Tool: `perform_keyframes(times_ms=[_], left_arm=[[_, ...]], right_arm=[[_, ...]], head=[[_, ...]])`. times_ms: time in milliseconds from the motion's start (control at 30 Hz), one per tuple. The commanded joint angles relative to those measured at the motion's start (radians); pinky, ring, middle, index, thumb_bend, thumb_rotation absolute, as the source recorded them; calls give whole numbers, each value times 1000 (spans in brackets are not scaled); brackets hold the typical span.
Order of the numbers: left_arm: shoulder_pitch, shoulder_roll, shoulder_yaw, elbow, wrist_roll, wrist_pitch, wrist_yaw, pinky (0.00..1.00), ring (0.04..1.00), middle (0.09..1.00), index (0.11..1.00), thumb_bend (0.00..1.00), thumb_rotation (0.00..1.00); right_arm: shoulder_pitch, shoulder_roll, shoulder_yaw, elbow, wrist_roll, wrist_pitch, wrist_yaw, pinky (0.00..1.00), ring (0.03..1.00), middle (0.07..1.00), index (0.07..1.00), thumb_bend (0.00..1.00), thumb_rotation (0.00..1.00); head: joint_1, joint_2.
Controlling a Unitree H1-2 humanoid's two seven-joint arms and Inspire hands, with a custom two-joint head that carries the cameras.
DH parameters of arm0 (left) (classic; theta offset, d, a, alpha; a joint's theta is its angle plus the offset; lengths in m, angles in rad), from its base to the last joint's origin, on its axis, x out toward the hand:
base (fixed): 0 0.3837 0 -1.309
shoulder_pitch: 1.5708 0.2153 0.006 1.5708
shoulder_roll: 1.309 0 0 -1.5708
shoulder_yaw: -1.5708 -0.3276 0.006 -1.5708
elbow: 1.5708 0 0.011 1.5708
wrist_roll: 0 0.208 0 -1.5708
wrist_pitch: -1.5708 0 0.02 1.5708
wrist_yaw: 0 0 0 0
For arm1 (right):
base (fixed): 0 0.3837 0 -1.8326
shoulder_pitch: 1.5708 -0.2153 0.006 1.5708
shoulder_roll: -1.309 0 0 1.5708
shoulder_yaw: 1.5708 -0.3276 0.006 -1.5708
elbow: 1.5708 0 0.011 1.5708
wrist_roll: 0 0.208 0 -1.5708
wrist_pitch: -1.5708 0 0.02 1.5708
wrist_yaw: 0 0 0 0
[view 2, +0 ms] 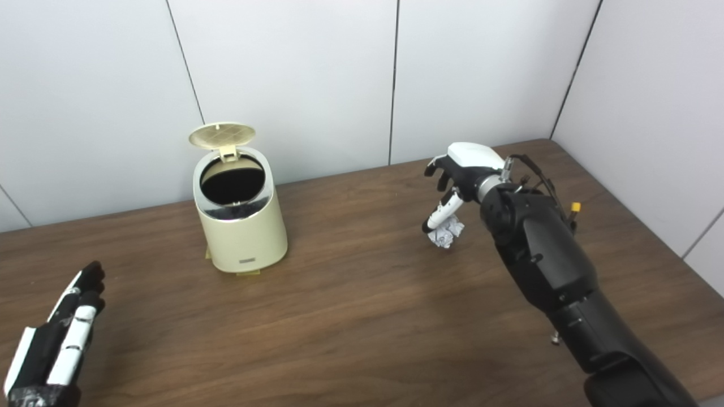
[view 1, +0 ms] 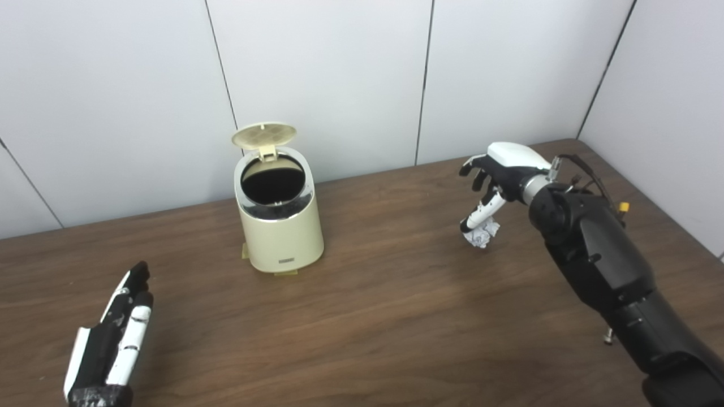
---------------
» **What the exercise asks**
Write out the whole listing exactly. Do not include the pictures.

» **Task solution**
Tool: `perform_keyframes(times_ms=[_], left_arm=[[_, ...]], right_arm=[[_, ...]], head=[[_, ...]])`. times_ms: time in milliseconds from the motion's start (control at 30 Hz), one per tuple. The commanded joint angles relative to those measured at the motion's start (radians); pinky, ring, middle, index, thumb_bend, thumb_rotation absolute, as the source recorded them; calls give whole numbers, each value times 1000 (spans in brackets are not scaled); brackets hold the typical span.
Order of the numbers: left_arm: shoulder_pitch, shoulder_roll, shoulder_yaw, elbow, wrist_roll, wrist_pitch, wrist_yaw, pinky (0.00..1.00), ring (0.04..1.00), middle (0.09..1.00), index (0.11..1.00), thumb_bend (0.00..1.00), thumb_rotation (0.00..1.00); right_arm: shoulder_pitch, shoulder_roll, shoulder_yaw, elbow, wrist_roll, wrist_pitch, wrist_yaw, pinky (0.00..1.00), ring (0.03..1.00), middle (0.07..1.00), index (0.07..1.00), thumb_bend (0.00..1.00), thumb_rotation (0.00..1.00); head: joint_1, joint_2.
Controlling a Unitree H1-2 humanoid's two seven-joint arms and Inspire hands, with a custom two-joint head that carries the cameras.
DH parameters of arm0 (left) (classic; theta offset, d, a, alpha; a joint's theta is its angle plus the offset; lengths in m, angles in rad), from its base to the last joint's origin, on its axis, x out toward the hand:
base (fixed): 0 0.3837 0 -1.309
shoulder_pitch: 1.5708 0.2153 0.006 1.5708
shoulder_roll: 1.309 0 0 -1.5708
shoulder_yaw: -1.5708 -0.3276 0.006 -1.5708
elbow: 1.5708 0 0.011 1.5708
wrist_roll: 0 0.208 0 -1.5708
wrist_pitch: -1.5708 0 0.02 1.5708
wrist_yaw: 0 0 0 0
For arm1 (right):
base (fixed): 0 0.3837 0 -1.8326
shoulder_pitch: 1.5708 -0.2153 0.006 1.5708
shoulder_roll: -1.309 0 0 1.5708
shoulder_yaw: 1.5708 -0.3276 0.006 -1.5708
elbow: 1.5708 0 0.011 1.5708
wrist_roll: 0 0.208 0 -1.5708
wrist_pitch: -1.5708 0 0.02 1.5708
wrist_yaw: 0 0 0 0
[view 2, +0 ms] 
[view 1, +0 ms] 

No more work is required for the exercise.